The first taste of the Magic's new head coach would expose several key differences between him and his predecessor. He was optimistic, rather than gloomy. He was nurturing, not chiding. He dealt in swagger, not fear. He could be equally intense, but with a winning resume that spoke for itself.
That infectious personality and love for basketball started at a young age. In 2012, the TNT crew dug up this glimpse of a young Frank Vogel.
His is a classic rags-to-riches story in the NBA, one that would almost read like a cliché if it wasn't true.
He was an athletically challenged, but hard working point guard from New Jersey that used his talents to secure a scholarship from Division III Juniata College. "Hard working" would be the modifier his peers would use to describe Frank for the rest of his career. A student athlete in the literal sense, he worked toward a degree as an orthopedic surgeon with basketball as a ticket to get there.
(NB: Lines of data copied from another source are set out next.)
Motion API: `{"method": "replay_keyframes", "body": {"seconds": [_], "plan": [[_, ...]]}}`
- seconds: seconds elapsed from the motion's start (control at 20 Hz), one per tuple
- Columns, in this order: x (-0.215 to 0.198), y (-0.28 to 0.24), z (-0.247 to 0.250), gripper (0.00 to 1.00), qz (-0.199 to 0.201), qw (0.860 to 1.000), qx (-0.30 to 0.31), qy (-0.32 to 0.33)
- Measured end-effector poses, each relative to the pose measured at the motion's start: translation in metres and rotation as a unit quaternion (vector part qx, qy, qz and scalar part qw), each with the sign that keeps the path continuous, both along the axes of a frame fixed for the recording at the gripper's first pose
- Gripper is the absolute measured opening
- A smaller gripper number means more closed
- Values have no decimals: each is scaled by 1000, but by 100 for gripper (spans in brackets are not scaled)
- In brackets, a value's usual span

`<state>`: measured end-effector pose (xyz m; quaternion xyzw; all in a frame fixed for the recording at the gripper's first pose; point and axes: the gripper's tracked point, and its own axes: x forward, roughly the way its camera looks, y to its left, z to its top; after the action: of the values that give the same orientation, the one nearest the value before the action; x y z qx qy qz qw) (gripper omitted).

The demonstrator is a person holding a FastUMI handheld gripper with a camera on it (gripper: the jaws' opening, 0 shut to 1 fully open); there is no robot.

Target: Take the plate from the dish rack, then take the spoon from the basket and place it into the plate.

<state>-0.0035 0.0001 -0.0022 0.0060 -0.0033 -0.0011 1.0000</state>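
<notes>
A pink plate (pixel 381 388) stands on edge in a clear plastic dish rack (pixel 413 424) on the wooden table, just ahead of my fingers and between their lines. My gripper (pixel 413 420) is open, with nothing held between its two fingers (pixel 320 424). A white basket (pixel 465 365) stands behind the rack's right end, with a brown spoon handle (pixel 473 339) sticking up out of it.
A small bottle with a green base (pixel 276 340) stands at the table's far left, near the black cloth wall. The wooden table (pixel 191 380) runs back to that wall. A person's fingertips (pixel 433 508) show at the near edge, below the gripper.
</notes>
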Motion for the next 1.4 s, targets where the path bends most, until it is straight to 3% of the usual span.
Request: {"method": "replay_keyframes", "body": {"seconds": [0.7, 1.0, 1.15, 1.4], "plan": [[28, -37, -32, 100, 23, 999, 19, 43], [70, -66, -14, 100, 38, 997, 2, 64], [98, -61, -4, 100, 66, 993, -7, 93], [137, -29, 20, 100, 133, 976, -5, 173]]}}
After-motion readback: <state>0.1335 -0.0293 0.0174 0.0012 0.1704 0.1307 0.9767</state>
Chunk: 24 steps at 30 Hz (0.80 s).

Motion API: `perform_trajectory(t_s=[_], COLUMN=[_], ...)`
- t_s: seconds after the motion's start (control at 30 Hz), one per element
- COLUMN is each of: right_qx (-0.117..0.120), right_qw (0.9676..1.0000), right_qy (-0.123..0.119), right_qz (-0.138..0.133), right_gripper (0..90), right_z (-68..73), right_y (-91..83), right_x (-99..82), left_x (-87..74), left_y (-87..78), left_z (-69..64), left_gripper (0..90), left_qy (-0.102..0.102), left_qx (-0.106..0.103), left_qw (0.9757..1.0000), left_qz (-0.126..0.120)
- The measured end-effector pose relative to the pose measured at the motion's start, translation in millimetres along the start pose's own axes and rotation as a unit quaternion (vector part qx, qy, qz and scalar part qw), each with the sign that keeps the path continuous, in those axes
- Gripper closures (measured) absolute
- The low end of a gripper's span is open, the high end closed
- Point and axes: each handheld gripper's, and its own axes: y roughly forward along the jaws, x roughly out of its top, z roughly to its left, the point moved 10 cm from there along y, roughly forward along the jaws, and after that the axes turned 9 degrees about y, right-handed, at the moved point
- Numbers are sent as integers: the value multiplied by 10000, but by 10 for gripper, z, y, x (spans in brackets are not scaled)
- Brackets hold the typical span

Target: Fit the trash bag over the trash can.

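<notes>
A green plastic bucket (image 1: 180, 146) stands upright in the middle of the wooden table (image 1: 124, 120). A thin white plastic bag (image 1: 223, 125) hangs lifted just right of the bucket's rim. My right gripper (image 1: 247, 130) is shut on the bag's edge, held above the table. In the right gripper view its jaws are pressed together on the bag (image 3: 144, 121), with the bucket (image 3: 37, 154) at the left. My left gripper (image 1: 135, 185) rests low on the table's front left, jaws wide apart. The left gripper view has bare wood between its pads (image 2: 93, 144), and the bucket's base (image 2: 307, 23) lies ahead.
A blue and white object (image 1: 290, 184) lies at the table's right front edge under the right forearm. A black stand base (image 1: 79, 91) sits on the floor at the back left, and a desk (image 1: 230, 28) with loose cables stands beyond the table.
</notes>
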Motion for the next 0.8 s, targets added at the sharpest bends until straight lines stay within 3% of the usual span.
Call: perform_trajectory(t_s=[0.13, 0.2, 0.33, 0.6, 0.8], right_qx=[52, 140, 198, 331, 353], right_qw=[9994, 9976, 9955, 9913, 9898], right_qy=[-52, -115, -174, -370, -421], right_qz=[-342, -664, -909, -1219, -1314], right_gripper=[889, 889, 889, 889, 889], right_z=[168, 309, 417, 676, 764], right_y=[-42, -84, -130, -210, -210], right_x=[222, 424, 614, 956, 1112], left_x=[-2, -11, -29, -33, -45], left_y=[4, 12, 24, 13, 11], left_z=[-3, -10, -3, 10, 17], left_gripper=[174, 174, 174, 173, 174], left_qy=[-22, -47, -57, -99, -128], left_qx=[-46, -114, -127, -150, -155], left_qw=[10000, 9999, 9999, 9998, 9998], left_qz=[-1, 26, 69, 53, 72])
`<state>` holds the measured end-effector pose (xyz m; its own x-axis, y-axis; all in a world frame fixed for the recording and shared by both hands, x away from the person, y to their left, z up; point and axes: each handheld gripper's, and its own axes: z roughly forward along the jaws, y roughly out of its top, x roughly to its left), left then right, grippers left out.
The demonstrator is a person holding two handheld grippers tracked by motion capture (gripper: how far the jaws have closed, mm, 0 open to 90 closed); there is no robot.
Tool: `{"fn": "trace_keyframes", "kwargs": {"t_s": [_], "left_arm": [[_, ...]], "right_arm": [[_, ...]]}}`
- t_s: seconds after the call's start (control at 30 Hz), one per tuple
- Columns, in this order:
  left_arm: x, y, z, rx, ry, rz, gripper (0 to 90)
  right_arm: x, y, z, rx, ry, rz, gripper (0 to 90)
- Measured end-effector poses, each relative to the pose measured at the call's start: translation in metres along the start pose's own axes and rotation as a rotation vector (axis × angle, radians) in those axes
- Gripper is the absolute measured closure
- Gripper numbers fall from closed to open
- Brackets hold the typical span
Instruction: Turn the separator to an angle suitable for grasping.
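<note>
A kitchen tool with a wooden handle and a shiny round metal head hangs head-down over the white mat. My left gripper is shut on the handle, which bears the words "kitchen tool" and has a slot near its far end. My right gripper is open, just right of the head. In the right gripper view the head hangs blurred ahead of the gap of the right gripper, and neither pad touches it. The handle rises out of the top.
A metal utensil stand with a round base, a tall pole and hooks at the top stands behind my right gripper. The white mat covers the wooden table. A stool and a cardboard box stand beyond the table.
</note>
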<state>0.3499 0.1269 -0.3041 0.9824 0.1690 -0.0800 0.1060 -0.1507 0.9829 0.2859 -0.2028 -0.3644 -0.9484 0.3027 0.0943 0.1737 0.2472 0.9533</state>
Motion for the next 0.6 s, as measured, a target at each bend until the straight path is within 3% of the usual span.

That all changed when Vogel watched a 1992 NCAA tournament game that would forever be known as "The Shot". Upon seeing Kentucky lose in dramatic fashion, he felt compelled to join the team at whatever level they would have him. This led to a long and successful relationship with Rick Pitino, Kentucky's coach at the time.
Vogel transferred to Kentucky and started as a student manager. He would then become a grad assistant and a video coordinator. Yes, a video coordinator – because this story didn't have enough basketball archetypes in it already.
When Pitino left for Boston, he took along his head video man. Vogel spent long nights working tirelessly to smooth out the kinks in that ill-fated team. It would all be worth it when he got his first crack as a real assistant in 2001.
Jim O'Brien, an assistant under Pitino at Kentucky, would be tabbed to replace Rick in Boston. He would give Vogel his first NBA coaching gig at the age of 28. It was under O'Brien that Frank Vogel grew into the NBA mind we know today.
Vogel followed O'Brien to Philadelphia and Indiana, learning a little more at each stop. It was from his mentor that he took the reigns of the Pacers franchise in 2011, and he wasted no time ascending to one of the elite coaches in the Eastern Conference.
Vogel's Pacers teams would make the Eastern Conference Finals twice in six years, losing both by virtue of not having LeBron James. He would compile a record of 250-181 while in Indiana, and coach the All-Star team on his way to the best record in the East in 2013. His gritty, defensive teams were everything that Skiles promised to deliver to Orlando, and much more.
The Vogel/Magic marriage was one of principal, not of status. It shocked many NBA pundits, but for Vogel it made perfect sense. Bright lights never swayed him; he would have been happy to stay in Indiana had Larry Bird renewed his deal.
For the small market coach that only cared about winning, it was Orlando, the small market team with a history of success that appealed to him. The Vogel hire shows that winners will still choose Orlando, now it's up to the players and management to bring that monster in the East to life.